三谷 芳幸 三谷 芳幸Yoshiyuki Mitani 准教授 地道に学問しましょう。
学類生の声

4年生新木 絵里加

皆さんのなかには、「日本史」というと「暗記科目」のイメージが強い、という方が多いのではないでしょうか。たしかに、受験科目としての日本史には覚える作業が多く、暗記科目と言われる一面もあると思います。しかし、大学での「日本史学」は、ただ人名や歴史的事象を覚える作業ではありません。
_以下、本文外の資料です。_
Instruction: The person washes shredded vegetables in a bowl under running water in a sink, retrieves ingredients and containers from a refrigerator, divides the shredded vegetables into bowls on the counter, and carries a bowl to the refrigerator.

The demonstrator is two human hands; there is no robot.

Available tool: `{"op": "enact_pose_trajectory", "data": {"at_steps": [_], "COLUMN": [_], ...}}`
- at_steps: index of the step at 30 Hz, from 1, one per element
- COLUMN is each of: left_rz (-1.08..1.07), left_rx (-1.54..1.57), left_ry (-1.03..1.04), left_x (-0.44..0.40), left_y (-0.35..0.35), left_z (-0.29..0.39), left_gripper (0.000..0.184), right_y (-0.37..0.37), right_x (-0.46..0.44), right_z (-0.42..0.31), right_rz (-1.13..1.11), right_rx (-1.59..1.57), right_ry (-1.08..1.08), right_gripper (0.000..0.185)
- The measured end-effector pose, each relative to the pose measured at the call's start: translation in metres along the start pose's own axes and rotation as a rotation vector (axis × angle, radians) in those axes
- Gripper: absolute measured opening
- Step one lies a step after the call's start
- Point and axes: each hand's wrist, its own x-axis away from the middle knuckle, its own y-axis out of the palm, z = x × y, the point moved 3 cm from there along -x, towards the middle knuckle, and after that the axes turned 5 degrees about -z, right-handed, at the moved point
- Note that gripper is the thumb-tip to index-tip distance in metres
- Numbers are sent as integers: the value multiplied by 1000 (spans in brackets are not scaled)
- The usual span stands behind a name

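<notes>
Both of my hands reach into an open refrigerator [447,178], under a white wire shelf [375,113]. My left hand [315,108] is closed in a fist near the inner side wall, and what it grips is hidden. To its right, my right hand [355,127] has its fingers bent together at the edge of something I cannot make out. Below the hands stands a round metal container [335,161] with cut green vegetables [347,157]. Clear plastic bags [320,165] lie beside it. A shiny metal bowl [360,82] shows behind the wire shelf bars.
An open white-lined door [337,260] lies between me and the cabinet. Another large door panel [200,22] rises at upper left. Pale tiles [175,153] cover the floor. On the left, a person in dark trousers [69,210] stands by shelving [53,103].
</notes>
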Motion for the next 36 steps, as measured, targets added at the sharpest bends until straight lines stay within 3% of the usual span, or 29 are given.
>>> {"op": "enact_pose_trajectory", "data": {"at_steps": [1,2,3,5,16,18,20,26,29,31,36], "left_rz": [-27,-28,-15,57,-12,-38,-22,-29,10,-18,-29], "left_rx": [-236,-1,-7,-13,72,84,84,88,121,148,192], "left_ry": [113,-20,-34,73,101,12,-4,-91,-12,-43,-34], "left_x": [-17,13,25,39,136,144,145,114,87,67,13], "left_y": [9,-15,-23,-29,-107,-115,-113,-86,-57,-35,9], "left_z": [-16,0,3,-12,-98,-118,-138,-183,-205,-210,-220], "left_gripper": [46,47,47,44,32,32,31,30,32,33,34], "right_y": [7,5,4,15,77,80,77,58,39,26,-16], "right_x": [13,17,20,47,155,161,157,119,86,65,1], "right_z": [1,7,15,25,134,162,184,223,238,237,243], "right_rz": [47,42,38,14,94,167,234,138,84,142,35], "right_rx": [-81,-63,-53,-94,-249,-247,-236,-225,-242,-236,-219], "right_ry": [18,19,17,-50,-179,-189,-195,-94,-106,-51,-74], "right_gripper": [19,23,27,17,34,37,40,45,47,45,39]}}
史学とは歴史を解釈する学問です。史料の読解をもとに、出来事がどのような時代背景のなかで起こり、どのような意味をもち、その後にどのような影響を及ぼしたのかを考えます。高校までに得た知識は点であり、それを線でつなげるのが大学での史学だと思います。現在でも歴史の教科書は改訂され続けています。それは教科書に載っているものは歴史の一つの解釈でしかなく、今もなお歴史の解釈に絶対的なものはないことを示しているのではないでしょうか。大学では、一つの解釈を与えられるだけ、覚えるだけの「日本史」から、自ら史料を読み解き、解釈を組み立てる「日本史学」への飛躍を体感することができます。
史学では、史料を収集・解釈し、論理的に歴史を読み解くことが求められます。論理は緻密に組み立てなくてはならず、「こうも解釈できる」ではなく、「こうとしか解釈できない」というレベルにまで研鑽しなくてはいけません。大変なように感じるかもしれませんが、一つ一つの史料に真摯に向き合い論じる能力は、将来どのような職業に就いても役に立つ力だと思います。高校までに知った歴史的事象を、「自らの手で解釈する楽しさ」が、大学での日本史学の魅力でしょう。